К отцу, как и прежде, стоявшему под стенами Катав-Ивановского завода, он приехал сразу же после сражения со Штеричем. Из двенадцати твердышевских заводов уцелели к тому времени и держались лишь два. Усть-Ивановский был одним из них.
Потеряв терпение, Салават, чтобы хоть как-то ускорить события, предложил отцу направить его жителям очередное письменное обращение, в котором среди прочего говорилось:
«Когда ваши люди попадают к нам, мы их не убиваем, а отпускаем обратно невредимыми. А когда наш человек попадает к вам, то вы его держите в заключении, а иных… убиваете. Если бы у нас был такой злой умысел, коли того пожелает бог, мы можем больше вашего поймать и значительно больше убивать. Но мы не трогаем ваших, ибо не питаем к вам зла…».
Помня о расправе над башкиром, который был еще в июне направлен Юлаем на Катав-Ивановский завод для ведения переговоров с приказчиками, отец и сын, не желая больше рисковать своими людьми, решили использовать для доставки сочиненного ими письма кого-нибудь из заводских. И вскоре люди из отряда Азналина такого человека изловили, доставив его тут же в ставку.
Обезумевший от страха, порожденного всевозможными россказнями о свирепстве башкир, он, как затравленный зверь, предстал перед Салаватом и Юлаем. Но, вопреки ожиданиям пленника, те повели себя с ним миролюбиво.
— Ну, сказывай, как тебя величать, — подбоченясь, обратился к крестьянину Салават.
— Кузьма, — не сразу откликнулся растерявшийся от неожиданного вопроса мужик.
— А по батюшке?
— Пет-ро-вич… — нараспев ответил он, все еще недоумевая.
— Давно ли был на заводе, Питрауищ? — спросил Юлай.
— Не боле трех ден, как оттудова.
— Много ли там народу?
— Да боле двух тыщ, пожалуй, будет.
— Как так?
— Так ведь хозяева с других заводов людей нагнали — с тех, что погорели.
— Как думаешь, Кузьма Петрович, Катау-Иван долго простоит? — поинтересовался Салават.
— Долго, — махнув рукой, простодушно признался тот. — Стены у нас дюже крепкие.
Отец и сын переглянулись.
— А харчи-то есть? — спросил Юлай.
— Харчей, мил человек, не то чтобы вдоволь, но покудова, слава Богу, хватат, — окончательно расслабившись, перекрестился крестьянин.
— Значит, не бедствуете… — задумчиво произнес Салават. — Ну а порох? Порох-то, поди, весь вышел? — продолжал допытываться он.
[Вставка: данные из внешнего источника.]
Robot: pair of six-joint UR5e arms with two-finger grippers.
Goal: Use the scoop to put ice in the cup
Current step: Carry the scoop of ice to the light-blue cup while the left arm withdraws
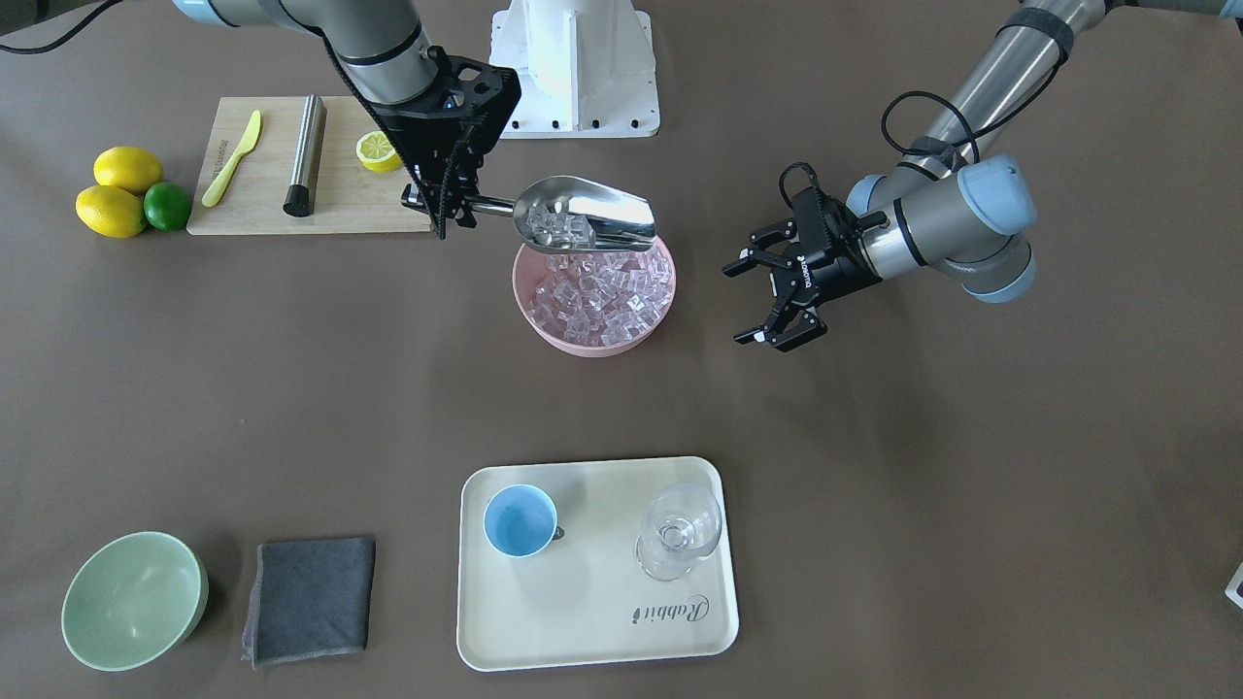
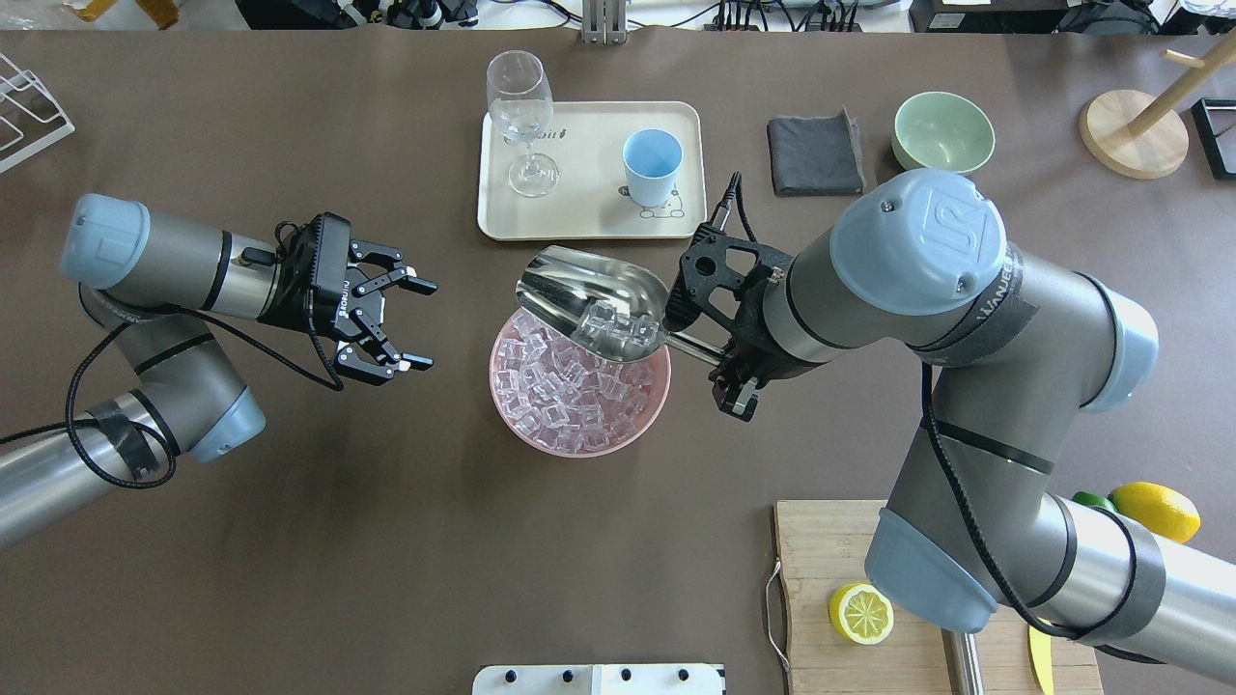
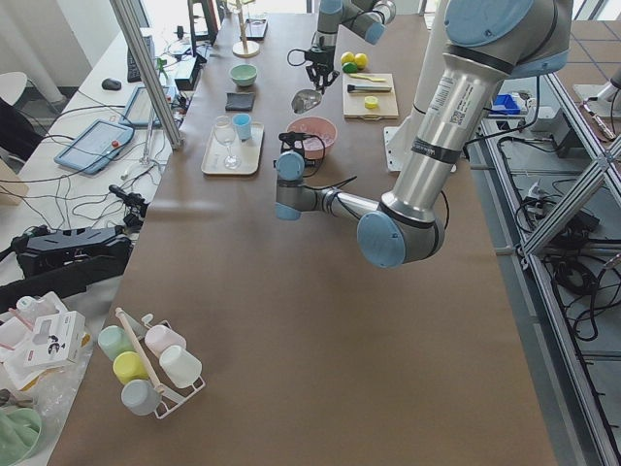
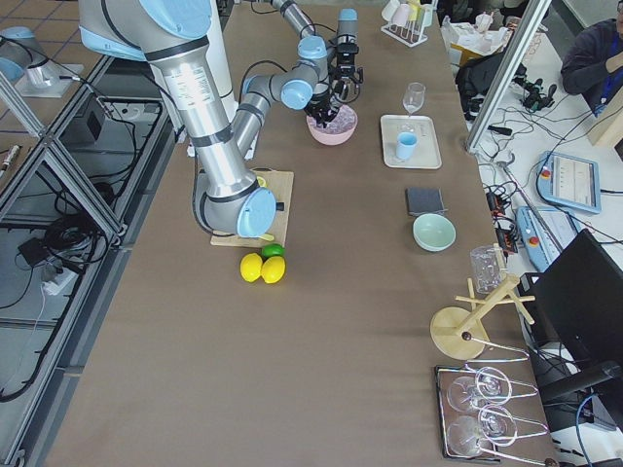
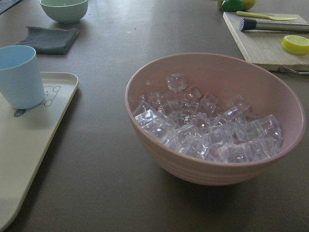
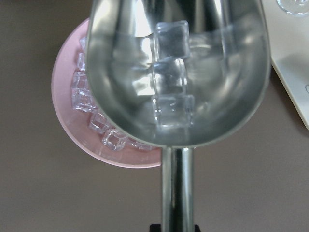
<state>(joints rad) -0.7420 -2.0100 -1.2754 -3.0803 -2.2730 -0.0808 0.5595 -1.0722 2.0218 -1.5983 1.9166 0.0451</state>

— Порох тоже есть. Да и пушек немало будет.
— Сколько пушек, знаем. Видали, — пробурчал Юлай.
Мужик вытаращил на него глаза и, не зная, что на это сказать, только беспомощно развел руками.
Салават с Юлаем снова переглянулись и заговорили между собой по-башкирски.
«Ну все, концы…» — обмер ни слова не разобравший из их разговора крестьянин, позабыв с перепугу положить на себя крест. Съежившись, он стал ждать их приговора.
Однако опасения его не оправдались и на этот раз. Переговорив с отцом, Салават вытащил из стоявшего поблизости берестяного туеска свернутый трубочкой лист бумаги и с озабоченным видом повернулся к пленнику.